_What you need to do_
Your answer must be one number: the count of lines below that hold the word "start".

_Data extract_
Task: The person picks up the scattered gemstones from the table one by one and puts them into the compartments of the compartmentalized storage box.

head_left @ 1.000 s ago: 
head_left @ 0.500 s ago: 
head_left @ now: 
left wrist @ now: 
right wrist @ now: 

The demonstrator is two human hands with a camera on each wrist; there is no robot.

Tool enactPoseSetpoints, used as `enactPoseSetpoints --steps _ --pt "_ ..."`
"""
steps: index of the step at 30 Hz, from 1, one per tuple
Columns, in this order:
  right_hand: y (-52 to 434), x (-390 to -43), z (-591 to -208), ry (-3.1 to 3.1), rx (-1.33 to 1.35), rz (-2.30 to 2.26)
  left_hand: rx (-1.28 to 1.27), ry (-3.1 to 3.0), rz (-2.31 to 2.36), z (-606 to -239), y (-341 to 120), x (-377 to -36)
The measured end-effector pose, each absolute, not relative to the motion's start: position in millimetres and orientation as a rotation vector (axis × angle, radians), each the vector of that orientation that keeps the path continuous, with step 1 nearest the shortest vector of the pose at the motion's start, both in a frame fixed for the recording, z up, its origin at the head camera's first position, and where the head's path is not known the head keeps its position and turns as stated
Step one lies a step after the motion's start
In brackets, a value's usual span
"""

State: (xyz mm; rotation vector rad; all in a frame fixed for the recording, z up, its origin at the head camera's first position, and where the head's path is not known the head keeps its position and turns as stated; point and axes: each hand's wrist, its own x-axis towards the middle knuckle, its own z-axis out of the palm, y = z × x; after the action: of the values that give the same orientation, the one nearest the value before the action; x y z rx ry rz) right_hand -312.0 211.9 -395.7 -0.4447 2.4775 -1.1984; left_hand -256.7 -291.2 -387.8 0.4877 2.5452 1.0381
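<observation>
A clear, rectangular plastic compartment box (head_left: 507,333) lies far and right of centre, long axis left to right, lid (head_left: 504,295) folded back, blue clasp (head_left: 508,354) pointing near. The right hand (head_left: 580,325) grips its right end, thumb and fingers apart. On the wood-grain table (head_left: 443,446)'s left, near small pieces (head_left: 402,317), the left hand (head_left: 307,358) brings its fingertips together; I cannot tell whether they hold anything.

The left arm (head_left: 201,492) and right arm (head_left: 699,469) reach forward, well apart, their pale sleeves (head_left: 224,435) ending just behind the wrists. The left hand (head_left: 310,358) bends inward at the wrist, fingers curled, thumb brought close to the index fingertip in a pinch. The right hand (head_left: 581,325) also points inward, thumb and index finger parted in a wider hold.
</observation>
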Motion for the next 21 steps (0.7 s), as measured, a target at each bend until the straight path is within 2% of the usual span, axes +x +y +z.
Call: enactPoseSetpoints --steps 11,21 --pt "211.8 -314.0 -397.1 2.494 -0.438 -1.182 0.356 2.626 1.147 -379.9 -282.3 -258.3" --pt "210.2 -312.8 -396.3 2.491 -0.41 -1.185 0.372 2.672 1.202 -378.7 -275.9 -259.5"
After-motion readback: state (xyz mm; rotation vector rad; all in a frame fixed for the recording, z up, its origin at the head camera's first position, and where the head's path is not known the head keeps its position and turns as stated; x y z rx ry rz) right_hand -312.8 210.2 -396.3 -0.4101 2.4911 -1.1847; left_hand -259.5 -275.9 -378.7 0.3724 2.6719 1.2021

_Finished task_
2